The other ‘evidence’ for Westcott’s socialism often cited is his involvement in the Christian Social Union. This is to mistake the CSU for a socialist body, or in other words to read the title of the organisation as if it was ‘Christian Socialist Union. Westcott admits, “The title ‘Christian Social Union’ is liable to misconstruction.” Thus he goes on to explain the true meaning of the name:
“The use of the word ‘Christian’ is positive and not negative. It says that the work of the Union is founded on the Christian Creed. It says nothing of others. ‘Social’ again is necessary. It indicates that the aim of the Union is to influence our social life, as distinguished from our individual life. It is perhaps unfortunate that the first two epithets suggest the title ‘Christian Socialist,’ but members of the Union are by no means pledged to what is called Christian Socialism – a most vague phrase.”

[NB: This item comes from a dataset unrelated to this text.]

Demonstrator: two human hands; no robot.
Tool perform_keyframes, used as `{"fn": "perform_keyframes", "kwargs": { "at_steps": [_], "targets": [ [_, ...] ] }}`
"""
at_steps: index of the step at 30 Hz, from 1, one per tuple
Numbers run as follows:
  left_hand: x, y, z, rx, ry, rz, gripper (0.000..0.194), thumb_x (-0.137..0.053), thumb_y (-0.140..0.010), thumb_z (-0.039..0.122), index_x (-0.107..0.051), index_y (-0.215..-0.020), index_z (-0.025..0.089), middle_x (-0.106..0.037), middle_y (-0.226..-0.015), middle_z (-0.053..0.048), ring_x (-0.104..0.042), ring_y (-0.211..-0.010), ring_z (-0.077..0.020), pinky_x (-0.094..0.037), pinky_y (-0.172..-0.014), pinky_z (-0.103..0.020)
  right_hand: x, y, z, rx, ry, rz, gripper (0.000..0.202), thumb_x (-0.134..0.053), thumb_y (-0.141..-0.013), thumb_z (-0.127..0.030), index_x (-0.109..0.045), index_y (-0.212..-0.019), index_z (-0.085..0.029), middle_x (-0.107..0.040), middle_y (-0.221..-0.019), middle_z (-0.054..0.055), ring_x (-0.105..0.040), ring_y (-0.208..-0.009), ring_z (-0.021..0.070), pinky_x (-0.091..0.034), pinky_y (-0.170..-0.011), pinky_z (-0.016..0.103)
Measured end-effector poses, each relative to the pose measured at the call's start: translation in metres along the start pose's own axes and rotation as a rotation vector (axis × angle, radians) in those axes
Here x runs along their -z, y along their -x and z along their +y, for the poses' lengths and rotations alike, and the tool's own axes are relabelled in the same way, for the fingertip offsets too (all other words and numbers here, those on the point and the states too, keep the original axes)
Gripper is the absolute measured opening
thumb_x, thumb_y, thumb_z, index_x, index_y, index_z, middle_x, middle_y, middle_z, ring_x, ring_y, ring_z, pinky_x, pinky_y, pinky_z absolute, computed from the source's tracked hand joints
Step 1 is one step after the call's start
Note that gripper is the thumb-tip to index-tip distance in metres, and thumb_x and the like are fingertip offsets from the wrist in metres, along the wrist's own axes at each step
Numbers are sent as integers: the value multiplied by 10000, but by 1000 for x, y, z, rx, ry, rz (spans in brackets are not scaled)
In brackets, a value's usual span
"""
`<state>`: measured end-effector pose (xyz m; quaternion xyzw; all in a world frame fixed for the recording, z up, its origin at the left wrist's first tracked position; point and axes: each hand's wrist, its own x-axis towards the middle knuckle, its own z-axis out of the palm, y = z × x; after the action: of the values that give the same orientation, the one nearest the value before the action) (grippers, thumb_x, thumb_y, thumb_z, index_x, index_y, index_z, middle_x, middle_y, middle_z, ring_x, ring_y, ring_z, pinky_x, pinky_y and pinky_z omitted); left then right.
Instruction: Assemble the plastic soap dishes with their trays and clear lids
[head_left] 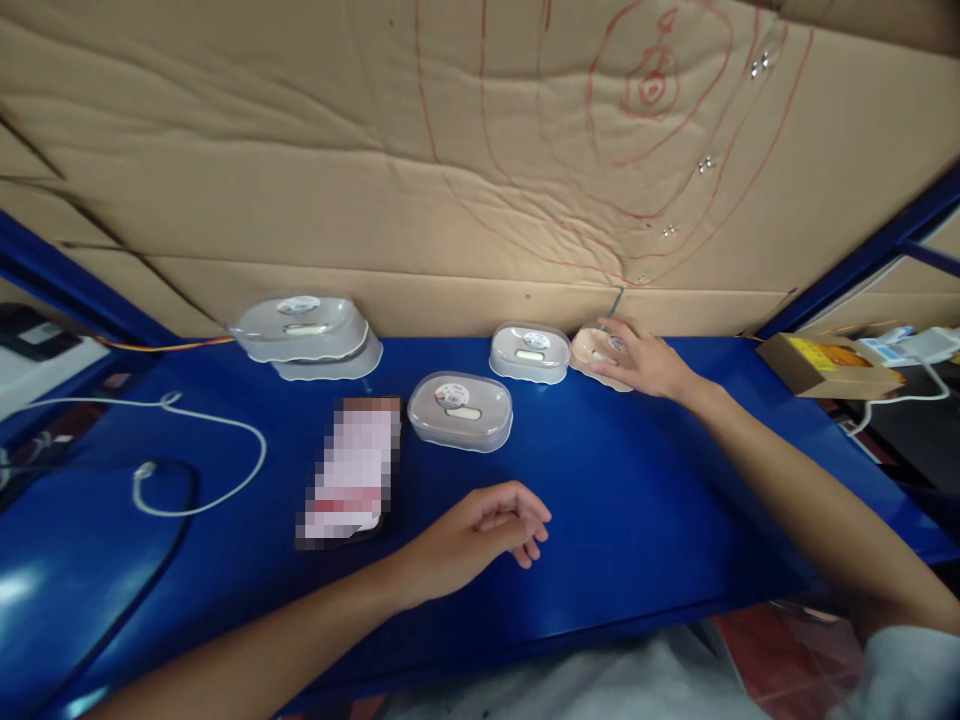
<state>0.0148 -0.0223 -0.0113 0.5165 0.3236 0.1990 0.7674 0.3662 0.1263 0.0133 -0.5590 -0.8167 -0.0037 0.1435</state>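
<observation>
My right hand (645,358) reaches to the back of the blue table, its thumb and fingers around a pinkish-beige oval soap box (591,347). Part of that box is hidden under the hand. Beside it, on the left, a grey soap box (529,353) with a clear lid and a round sticker stands against the cardboard. Another grey soap box (460,411) lies nearer to me. My left hand (510,525) hovers or rests over the front of the table, fingers loosely curled and slightly apart, with nothing seen in it.
Stacked grey soap boxes (304,328) stand at the back left. A phone (352,470) lies left of my left hand. White cable (259,460) curls across the left side. A small cardboard box (821,368) sits at the right, before the cardboard wall (300,200).
</observation>
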Motion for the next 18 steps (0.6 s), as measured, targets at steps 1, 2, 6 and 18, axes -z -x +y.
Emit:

It should not need to be added that a genuine Christian Socialist would not view the phrase ‘Christian Socialism’ as vague at all. Nor is there any reason Westcott would have concealed his views. Others did not, after all! Indeed, in his biography of his father, Westcott’s son writes that his father, “Acted as a restraining influence on those who would confine the Union practically to the promulgation of advanced socialistic views.” It must be recalled that Westcott was at this time the Bishop of Durham, and that the diocese contained large industrial areas. This was the age of starvation wages and inadequate housing. In the 19th century many Evangelical believers interested themselves in improving the lot of the poor in society. While Westcott’s theology was hardly evangelical, his interest in improving the lot of the poor does not make him a communist.
Furthermore, the fact that he was offered the Bishopric of Durham, which brought with it a seat in the House of Lords, indicates first of all that his politics cannot have been radically Socialist. W.E. Gladstone would not have offered such an opportunity to air his views to a man known to hold subversive and revolutionary views. Secondly, the fact that Westcott accepted an appointment that brought with it the trappings of aristocracy, including a grand castle (pictured) as his main Episcopal residence, fits ill with any sort of “communism”.